At one hour after noon, the turnkey, true to his word, supplied the prisoners with a very tolerable dinner and a flask of well-flavoured though light claret; which the old man, who was something of a bon-vivant, regretted to observe, was nearly as diminutive as himself. The evening also passed away, but not without continued symptoms of garrulity on the part of Geoffrey Hudson.

It is true these were of a graver character than he had hitherto exhibited, for when the flask was empty, he repeated a long Latin prayer. But the religious act in which he had been engaged, only gave his discourse a more serious turn than belonged to his former themes, of war, lady's love, and courtly splendour.

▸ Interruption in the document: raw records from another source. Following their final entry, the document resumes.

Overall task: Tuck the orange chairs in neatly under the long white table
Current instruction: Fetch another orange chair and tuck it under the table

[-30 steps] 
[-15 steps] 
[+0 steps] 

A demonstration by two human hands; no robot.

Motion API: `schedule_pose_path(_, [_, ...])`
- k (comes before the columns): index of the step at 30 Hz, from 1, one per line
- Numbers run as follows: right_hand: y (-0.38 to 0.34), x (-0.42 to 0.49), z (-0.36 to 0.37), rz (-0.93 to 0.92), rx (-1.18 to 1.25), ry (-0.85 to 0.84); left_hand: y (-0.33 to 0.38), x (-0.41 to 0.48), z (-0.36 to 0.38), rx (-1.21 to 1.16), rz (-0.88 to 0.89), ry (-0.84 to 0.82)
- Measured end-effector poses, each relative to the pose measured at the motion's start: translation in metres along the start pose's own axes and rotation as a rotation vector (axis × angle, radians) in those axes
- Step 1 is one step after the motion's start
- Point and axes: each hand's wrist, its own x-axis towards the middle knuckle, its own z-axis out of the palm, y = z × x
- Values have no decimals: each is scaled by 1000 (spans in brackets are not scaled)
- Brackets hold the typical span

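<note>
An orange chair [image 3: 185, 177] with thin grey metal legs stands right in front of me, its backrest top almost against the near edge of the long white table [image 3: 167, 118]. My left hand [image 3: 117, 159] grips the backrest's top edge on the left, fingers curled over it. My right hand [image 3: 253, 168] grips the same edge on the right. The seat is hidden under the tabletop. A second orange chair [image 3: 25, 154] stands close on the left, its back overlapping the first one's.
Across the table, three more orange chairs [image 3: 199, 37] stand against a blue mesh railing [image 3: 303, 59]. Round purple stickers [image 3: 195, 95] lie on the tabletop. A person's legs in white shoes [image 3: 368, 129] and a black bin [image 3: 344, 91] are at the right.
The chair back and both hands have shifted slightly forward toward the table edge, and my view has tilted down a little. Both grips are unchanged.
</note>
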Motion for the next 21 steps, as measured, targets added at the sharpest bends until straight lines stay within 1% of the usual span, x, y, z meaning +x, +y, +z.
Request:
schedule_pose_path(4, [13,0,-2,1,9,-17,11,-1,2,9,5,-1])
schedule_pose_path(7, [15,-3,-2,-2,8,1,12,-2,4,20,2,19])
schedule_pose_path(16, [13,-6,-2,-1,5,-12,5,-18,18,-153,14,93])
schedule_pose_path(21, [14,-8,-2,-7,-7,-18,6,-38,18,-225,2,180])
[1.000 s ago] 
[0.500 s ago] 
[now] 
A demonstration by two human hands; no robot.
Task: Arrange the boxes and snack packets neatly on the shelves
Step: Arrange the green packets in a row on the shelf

The little Knight harangued, at first on polemical points of divinity, and diverged from this thorny path, into the neighbouring and twilight walk of mysticism. He talked of secret warnings—of the predictions of sad-eyed prophets—of the visits of monitory spirits, and the Rosicrucian secrets of the Cabala; all which topics he treated of with such apparent conviction, nay, with so many appeals to personal experience, that one would have supposed him a member of the fraternity of gnomes, or fairies, whom he resembled so much in point of size.

In short, he persevered for a stricken hour in such a torrent of unnecessary tattle, as determined Peveril, at all events, to endeavour to procure a separate lodging. Having repeated his evening prayers in Latin, as formerly (for the old gentleman was a Catholic, which was the sole cause of his falling under suspicion), he set off on a new score, as they were undressing, and continued to prattle until he had fairly talked both himself and his companion to sleep.



CHAPTER XXXV

Of airy tongues that syllable men's names. —COMUS.

Julian had fallen asleep, with his brain rather filled with his own sad reflections, than with the mystical lore of the little Knight; and yet it seemed as if in his visions the latter had been more present to his mind than the former.

He dreamed of gliding spirits, gibbering phantoms, bloody hands, which, dimly seen by twilight, seemed to beckon him forward like errant-knight on sad adventure bound. More than once he started from his sleep, so lively was the influence of these visions on his imagination; and he always awaked under the impression that some one stood by his bedside. The chillness of his ankles, the weight and clatter of the fetters, as he turned himself on his pallet, reminded him on these occasions where he was, and under what circumstances. The extremity to which he saw all that was dear to him at present reduced, struck a deeper cold on his heart than the iron upon his limbs; nor could he compose himself again to rest without a mental prayer to Heaven for protection. But when he had been for a third time awakened from repose by these thick-stirring fancies, his distress of mind vented itself in speech, and he was unable to suppress the almost despairing ejaculation, "God have mercy upon us!"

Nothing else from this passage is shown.